Cette loi, considérée comme l’une des plus répressives au monde, prévoit des peines sévères pour les personnes ayant des relations homosexuelles et faisant la « promotion » de l’homosexualité.
Malgré le rejet d’une demande d’annulation de cette loi par la Cour constitutionnelle, ces individus, soutenus par leur avocat Nicholas Opiyo, persistent dans leur combat pour la justice et l’égalité. Parmi les plaignants se trouvent des personnalités influentes telles qu’un député du parti au pouvoir, le directeur d’une ONG de défense des minorités sexuelles et un journaliste.

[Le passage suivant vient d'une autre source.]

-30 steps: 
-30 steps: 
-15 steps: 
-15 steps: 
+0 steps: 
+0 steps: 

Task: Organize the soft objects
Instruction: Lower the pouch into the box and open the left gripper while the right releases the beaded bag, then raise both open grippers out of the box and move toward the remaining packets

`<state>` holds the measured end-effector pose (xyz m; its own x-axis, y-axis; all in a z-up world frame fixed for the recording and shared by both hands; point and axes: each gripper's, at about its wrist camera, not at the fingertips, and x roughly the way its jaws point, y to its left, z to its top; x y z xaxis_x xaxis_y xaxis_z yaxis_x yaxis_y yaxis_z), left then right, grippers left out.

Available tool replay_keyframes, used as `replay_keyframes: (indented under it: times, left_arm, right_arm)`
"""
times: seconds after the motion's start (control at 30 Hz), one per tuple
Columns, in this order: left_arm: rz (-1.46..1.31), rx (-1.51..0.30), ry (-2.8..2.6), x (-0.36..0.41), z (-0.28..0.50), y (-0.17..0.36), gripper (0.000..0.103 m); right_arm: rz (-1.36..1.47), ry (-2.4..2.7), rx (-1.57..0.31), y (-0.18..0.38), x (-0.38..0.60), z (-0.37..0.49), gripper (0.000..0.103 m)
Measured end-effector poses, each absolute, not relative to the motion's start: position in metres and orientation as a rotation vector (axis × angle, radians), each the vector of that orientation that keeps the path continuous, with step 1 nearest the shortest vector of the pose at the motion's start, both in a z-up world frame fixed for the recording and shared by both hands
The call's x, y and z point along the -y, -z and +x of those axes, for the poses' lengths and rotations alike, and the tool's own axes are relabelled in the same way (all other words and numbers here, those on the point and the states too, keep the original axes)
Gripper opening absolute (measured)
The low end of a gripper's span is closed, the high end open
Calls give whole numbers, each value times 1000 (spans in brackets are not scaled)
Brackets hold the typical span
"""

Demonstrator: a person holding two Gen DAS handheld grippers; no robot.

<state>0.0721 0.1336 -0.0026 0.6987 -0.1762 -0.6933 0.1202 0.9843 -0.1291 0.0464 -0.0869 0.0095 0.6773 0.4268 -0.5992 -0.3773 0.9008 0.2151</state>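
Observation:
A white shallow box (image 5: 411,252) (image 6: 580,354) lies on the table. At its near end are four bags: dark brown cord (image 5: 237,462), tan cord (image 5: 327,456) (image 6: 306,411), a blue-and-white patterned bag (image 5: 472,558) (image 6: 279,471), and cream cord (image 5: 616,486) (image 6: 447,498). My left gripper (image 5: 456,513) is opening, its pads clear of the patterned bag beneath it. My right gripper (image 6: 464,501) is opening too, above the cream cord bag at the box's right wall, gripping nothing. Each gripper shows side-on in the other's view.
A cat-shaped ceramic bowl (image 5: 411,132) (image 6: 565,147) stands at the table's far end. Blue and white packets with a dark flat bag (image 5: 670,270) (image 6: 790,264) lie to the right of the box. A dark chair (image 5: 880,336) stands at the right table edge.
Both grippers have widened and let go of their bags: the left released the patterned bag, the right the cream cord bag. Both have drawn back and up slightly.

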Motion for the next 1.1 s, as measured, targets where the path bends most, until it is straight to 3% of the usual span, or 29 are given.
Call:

Les critiques contre cette loi ne cessent d’affluer, tant au niveau national qu’international. Des organisations de défense des droits humains, des gouvernements occidentaux et des institutions internationales condamnent fermement cette législation. Les Etats-Unis ont même imposé des sanctions à l’encontre de l’Ouganda en réponse à cette situation.
Malgré le soutien populaire que cette loi rencontre dans un pays majoritairement conservateur, les plaignants restent déterminés à faire valoir leurs droits. Ils contestent, notamment, le fondement du jugement de la Cour constitutionnelle, mettant en avant des preuves jugées irrecevables.
De son côté, le président Museveni, au pouvoir depuis 1986, dit qu’il ne cédera pas aux pressions occidentales qui se multiplient sur son pays depuis un an.